Data extracted from a collection
=== Begin Enclosure ===

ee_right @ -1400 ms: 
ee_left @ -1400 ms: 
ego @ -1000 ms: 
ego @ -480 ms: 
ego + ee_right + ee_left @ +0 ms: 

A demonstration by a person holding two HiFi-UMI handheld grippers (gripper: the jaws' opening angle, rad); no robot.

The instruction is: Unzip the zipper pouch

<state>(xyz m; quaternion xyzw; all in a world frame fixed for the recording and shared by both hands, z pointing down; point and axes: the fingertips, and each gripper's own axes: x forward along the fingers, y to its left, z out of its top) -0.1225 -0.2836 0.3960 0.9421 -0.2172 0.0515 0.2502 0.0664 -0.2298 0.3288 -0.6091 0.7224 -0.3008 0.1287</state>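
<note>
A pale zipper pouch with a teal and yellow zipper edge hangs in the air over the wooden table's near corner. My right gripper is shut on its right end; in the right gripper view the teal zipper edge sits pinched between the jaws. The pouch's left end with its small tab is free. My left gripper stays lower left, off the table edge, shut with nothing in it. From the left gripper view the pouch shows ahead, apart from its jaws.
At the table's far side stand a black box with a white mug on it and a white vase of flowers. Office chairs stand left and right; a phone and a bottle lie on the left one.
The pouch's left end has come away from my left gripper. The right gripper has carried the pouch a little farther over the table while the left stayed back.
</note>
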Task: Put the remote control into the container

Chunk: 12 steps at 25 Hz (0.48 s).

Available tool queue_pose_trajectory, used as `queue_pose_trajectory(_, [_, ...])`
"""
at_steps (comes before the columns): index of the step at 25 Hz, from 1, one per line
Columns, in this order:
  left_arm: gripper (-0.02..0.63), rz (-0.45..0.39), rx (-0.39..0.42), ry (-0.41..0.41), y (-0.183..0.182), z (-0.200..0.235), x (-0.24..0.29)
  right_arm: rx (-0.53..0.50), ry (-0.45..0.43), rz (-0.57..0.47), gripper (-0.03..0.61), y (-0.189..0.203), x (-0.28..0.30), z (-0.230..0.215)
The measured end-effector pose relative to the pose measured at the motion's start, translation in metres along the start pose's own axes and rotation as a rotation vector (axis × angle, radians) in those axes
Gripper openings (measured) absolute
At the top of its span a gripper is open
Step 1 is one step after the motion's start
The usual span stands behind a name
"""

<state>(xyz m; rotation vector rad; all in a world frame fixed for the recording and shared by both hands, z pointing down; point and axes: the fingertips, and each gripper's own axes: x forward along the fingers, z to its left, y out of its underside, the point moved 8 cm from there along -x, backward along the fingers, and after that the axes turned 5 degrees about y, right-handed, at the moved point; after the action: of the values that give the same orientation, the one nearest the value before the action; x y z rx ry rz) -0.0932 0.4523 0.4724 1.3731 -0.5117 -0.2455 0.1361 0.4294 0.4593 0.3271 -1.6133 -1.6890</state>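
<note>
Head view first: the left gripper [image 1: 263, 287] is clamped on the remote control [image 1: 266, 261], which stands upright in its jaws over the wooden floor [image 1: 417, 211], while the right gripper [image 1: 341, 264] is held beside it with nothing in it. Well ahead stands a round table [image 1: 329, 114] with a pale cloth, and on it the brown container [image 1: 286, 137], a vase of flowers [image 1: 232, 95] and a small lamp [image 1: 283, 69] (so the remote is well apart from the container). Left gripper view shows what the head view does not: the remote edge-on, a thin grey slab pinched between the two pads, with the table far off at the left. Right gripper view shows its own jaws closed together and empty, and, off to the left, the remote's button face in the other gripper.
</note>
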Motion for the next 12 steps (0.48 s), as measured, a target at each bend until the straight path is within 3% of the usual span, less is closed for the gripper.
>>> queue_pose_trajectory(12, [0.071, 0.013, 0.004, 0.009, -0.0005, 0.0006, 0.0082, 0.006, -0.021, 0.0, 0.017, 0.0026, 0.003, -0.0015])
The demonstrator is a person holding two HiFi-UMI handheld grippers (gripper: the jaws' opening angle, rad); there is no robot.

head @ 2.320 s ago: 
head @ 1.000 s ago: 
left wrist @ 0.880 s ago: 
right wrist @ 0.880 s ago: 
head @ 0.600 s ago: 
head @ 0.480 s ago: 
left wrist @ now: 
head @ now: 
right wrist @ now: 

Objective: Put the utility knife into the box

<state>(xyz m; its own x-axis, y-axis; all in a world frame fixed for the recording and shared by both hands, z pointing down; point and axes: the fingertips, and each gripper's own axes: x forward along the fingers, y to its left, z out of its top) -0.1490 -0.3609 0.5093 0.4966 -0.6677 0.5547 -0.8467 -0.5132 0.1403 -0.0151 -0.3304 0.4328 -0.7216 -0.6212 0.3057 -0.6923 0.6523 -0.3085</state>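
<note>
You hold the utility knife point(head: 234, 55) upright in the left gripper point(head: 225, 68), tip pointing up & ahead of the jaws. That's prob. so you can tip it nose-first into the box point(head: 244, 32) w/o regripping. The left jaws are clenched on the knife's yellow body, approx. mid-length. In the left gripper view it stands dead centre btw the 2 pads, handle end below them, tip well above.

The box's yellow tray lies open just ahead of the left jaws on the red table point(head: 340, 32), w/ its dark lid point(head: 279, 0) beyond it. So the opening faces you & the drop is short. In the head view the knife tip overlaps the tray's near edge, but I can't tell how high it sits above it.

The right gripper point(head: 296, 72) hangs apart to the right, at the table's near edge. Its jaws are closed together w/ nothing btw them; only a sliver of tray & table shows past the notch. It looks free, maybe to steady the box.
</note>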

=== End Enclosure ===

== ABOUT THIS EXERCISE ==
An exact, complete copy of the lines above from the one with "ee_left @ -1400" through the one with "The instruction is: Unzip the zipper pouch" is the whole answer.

== RESPONSE AREA ==
ee_left @ -1400 ms: 
ego @ -1000 ms: 
ego @ -480 ms: 
ego + ee_right + ee_left @ +0 ms: 

A demonstration by a person holding two HiFi-UMI handheld grippers (gripper: the jaws' opening angle, rad); no robot.

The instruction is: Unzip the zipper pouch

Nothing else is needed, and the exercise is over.